*** Opening of Given data ***

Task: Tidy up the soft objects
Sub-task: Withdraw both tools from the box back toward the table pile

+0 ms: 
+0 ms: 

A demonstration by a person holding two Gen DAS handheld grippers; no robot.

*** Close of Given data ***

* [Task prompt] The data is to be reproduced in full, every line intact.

* [Output below]
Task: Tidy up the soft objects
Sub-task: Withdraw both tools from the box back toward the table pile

+0 ms: 
+0 ms: 

A demonstration by a person holding two Gen DAS handheld grippers; no robot.

No more output is given for this exercise.